El equipo investigador insiste en que los resultados no deben interpretarse como una fórmula capaz de anticipar una conducta individual.
Este modelo presenta una capacidad predictiva moderada y, por ello, los resultados deben entenderse como una primera herramienta de orientación que necesita validación en cohortes más grandes y diversas.
“En psiquiatría, buena parte de la valoración clínica se basa en la entrevista, la historia clínica y la evolución de la persona. Por eso, resulta interesante que tres variables sencillas que ya recogemos de forma habitual puedan ayudarnos a orientar mejor el riesgo y decidir quién necesita un seguimiento más estrecho”, destaca Segalàs.
De cara al futuro, el equipo quiere profundizar en la relación entre el trauma infantil y otros factores de riesgo, además de ampliar la muestra en colaboración con otras unidades de TOC.
“Nos interesa comprobar si el trauma infantil, aunque no mejore directamente la predicción del riesgo de suicidio, puede estar relacionado con el desarrollo de un trastorno afectivo, que sí es uno de los factores identificados. También, queremos ampliar la muestra, en contacto con otras unidades de TOC de Europa y del resto del mundo, para mejorar la fiabilidad del modelo”, concluye.
Hoy es el Día Mundial para la Prevención del Suicidio y Segalàs recuerda que este fenómeno es una conducta compleja y multifactorial que no puede atribuirse a una única causa ni está siempre vinculada a un trastorno mental.
“El mensaje más importante es no evitar el tema. Si una persona expresa ideas de suicidio o un sufrimiento intenso, hay que buscar ayuda profesional”, advierte.

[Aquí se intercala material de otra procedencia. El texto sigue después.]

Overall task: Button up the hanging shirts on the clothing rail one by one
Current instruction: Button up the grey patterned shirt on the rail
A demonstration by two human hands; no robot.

Si tienes pensamientos suicidas o conoces a alguien que los tenga, busca ayuda inmediatamente:
024: Línea nacional de atención a la conducta suicida, gratuita y confidencial, disponible también por chat y videollamada
717 003 717: Teléfono de la Esperanza, nacional y gratuito
112: Emergencias cuando existe riesgo vital inminente
900 925 555: En Barcelona, Servicio de Prevención al Suicidio
Referencia:
Tubío-Fungueiriño et al. Machine learning-based prediction of suicide risk: A long-term OCD cohort follow-up. Psychiatry Research. 2026.